Fortunately, science was on our side and and the sun rose again, bringing with it the promise of reparation for yesterday’s disasters. Emerging from our tone-lowering tent (apparently beer bottles aren’t exactly in-fitting with a literary celebration), our crew awoke ready to embrace a new set of challenges. Surprisingly enough, our final day in Hay was something of an enjoyable experience and succeeded quite notably in fulfilling the expectations of a truly English weekend. Academics and baby-milk fuelled food fights aside, strolling the streets alongside topless, peeling men was a real lesson in British culture. Even the sticky-toffee-pudding stuffed elderly couples, walking poles in hand and human sized rucksacks on their backs, weren’t enough to detract from the simple pleasure of greasy fish and chips on a picnic bench.

Sadly though my friends, all that was well most certainly did not end well.
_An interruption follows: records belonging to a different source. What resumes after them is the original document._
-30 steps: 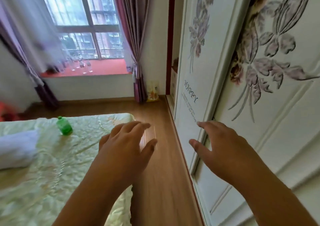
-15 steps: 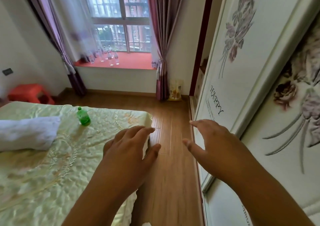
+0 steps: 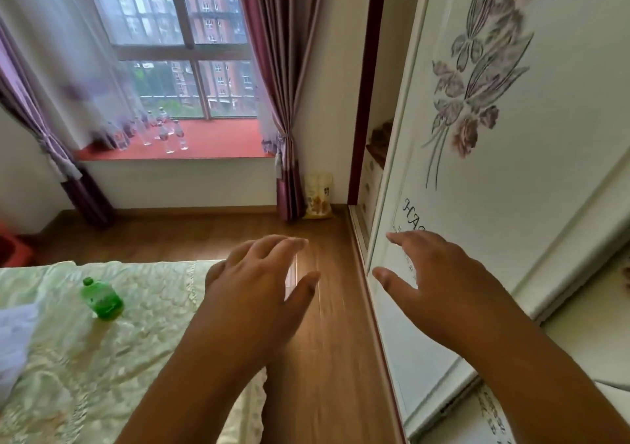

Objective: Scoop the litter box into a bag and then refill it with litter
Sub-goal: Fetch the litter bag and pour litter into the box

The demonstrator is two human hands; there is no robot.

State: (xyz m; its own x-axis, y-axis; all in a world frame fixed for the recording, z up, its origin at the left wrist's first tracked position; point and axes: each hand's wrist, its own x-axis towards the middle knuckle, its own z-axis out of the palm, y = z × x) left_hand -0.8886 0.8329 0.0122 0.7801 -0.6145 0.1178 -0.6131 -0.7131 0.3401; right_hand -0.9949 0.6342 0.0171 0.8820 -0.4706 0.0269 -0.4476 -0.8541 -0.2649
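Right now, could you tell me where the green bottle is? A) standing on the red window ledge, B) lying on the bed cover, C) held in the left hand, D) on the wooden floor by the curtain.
B: the green bottle lies on the pale bed cover, apart from the empty left hand.

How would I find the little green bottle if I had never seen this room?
Look at the bed with the pale green cover at the lower left. The green bottle lies on that cover, left of the left hand. It is the only bright green one; the other bottles are clear and stand far off on the red window sill.
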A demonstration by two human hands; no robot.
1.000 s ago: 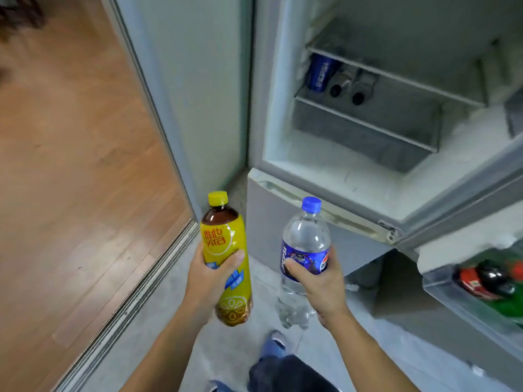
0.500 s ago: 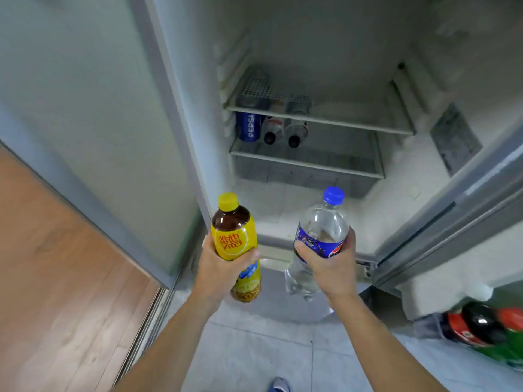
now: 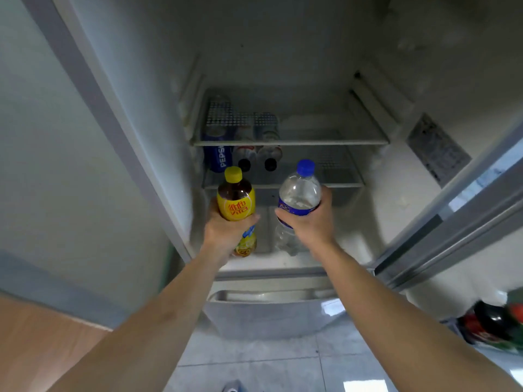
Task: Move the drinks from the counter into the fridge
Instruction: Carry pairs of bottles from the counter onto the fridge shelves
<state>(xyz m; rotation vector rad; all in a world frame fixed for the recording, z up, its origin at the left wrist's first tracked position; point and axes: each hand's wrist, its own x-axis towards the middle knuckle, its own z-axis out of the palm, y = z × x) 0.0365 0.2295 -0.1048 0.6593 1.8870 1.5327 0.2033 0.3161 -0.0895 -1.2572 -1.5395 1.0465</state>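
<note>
The left hand [image 3: 226,230] grips a yellow tea bottle [image 3: 237,206] around its middle, cap up; the right hand [image 3: 312,222] grips a clear bottle [image 3: 300,193] with a blue cap just beside it. Both are held upright at the open fridge [image 3: 396,222], below the shelf [image 3: 288,142] over a lying Pepsi can [image 3: 219,158] and two small bottles [image 3: 256,157].

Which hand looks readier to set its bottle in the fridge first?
Probably the right hand: its clear bottle faces bare shelf. The left hand holds the yellow bottle before the stored bottles.
</note>
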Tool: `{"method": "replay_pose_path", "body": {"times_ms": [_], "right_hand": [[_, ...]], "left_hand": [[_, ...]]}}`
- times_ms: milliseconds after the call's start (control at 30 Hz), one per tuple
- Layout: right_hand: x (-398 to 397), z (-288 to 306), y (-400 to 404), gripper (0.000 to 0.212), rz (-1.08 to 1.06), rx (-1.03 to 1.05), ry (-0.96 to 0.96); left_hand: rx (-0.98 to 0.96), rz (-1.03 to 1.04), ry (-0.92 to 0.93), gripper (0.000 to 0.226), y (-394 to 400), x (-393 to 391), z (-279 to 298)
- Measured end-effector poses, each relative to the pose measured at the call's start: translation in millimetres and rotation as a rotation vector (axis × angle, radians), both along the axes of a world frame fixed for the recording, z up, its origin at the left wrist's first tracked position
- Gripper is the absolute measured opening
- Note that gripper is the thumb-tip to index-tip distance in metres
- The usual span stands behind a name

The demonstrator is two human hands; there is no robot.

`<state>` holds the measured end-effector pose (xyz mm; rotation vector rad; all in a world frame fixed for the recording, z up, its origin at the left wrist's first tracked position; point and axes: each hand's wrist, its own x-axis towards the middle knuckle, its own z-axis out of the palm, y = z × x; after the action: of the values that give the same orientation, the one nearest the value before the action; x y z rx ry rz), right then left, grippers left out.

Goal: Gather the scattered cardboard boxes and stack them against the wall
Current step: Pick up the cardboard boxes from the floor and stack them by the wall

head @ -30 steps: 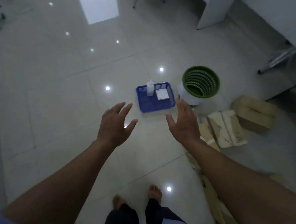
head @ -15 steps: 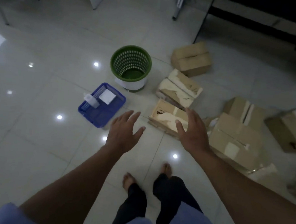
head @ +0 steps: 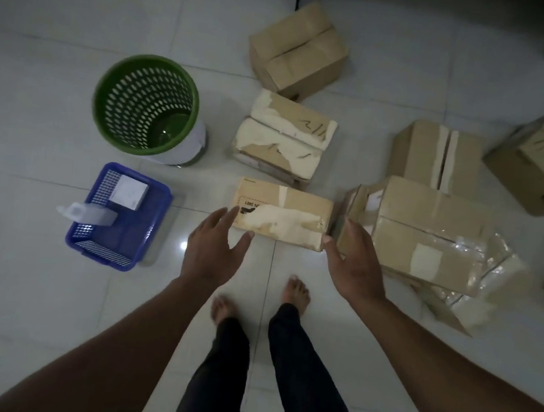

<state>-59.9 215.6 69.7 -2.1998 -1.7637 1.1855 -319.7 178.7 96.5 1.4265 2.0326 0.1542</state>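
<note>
Tiled floor (head: 40, 283), boxes scattered. Nearest box (head: 283, 213) between left hand (head: 210, 249) & right hand (head: 356, 267), both spread wide, holding nothing. Prob. light, stiff; grip short ends.

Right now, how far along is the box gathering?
Done: nothing visible; no stack in view. In hand: left hand and right hand, both open, flank the small taped box, not gripping it. Left: that box and the other boxes scattered across the floor.

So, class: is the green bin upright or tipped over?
Upright: the green bin stands on its base, open mouth facing up, floor visible inside.
</note>
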Motion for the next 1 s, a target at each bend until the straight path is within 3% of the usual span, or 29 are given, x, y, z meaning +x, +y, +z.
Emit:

Having repacked the car 16 times, forcibly removed our footwear (at the direction of our pedantic driver) and bid our farewells, we set off for home. Paying little attention to my brother’s quiet complaints of sickness, our spirits were lifted and the thought of a solid roof above our heads had restored much of our earlier enthusiasm. With a peaceful serenity in the air and the English countryside whizzing past our windows, to say my sibling’s sudden exclamation was a shock is something of an understatement. The threat of vomit looming, my mother did what any good parent should and flung the nearest wet wipe to her rather green looking child, seemingly satisfied with her reaction to the crisis. In a series of events as far removed from grace as humanly possible, he proceeded to empty the contents of his stomach into the Morrisons bag positioned just mere centimetres from my arm. Whilst utterly disgusted and armed with supermarket branded projectile, the tangible panic in the air began to subside. Breathing a collective sigh of relief, the distance between us and our village grew ever smaller. Perhaps if things had ended there, if a situation already too horrific to describe had failed to worsen, my scars may not be so permanent. In fact, I think I may have laughed a little, now and then, recalling the hideous nature of these dramatic moments.

This, so devastatingly, was not the case.

In the few seconds it took between my brother’s discovery that the bag was leaking and his decision to launch its contents from the window, I can recall a sense of total disbelief. Surely, surely, no one could be so foolish as to believe an attempt to empty this container in a moving car would yield successful results. I do not think it’s necessary for me to clarify that I was severely mistaken. With the cruel wind vicious in its assault, the hideous bag of hell (and its innards) were flung back into the vehicle, drenching my brother and I in a substance too sickening to consider. The sound of mother’s heaving in the air, interrupted only by the curses of my enraged father and tears in my brother’s eyes, I began to question how any one person could be so terribly unfortunate.

So with a heavy heart, a dripping jumper and memories to last a life time, we rolled back into our own little corner of the globe. Regardless of the hurdles we encountered along the way and the scars we’ll carry with us forever, the weekend was one rich with humour, culture and literary wonder. So in keeping with the academic theme I have tried so fruitlessly to retain, I figured I’d end with a quote. Whilst he may be no Ernest Hemingway, I’m convinced my father, if perhaps lacking in eloquence, summarised this adventure quite perfectly.

‘We are never going f*cking camping again.’


30 thoughts on “Hay-on-Why?! A Camping Disaster)

  1. Without the dark there is no light, without cold no warmth. It’s what I say to myself when everything is going pear-shaped. It helps a little to remember that you’ve come through disasters before and been able to look back on them with a rueful smile. Thanks for the laugh.

    Liked by 1 person

  2. Wow! You never fail to impress me with your eloquent writing skills. Although this post is slightly different to your previous ones – I enjoyed it nonetheless! Keep writing – I’ll be waiting for the next update on your adventures!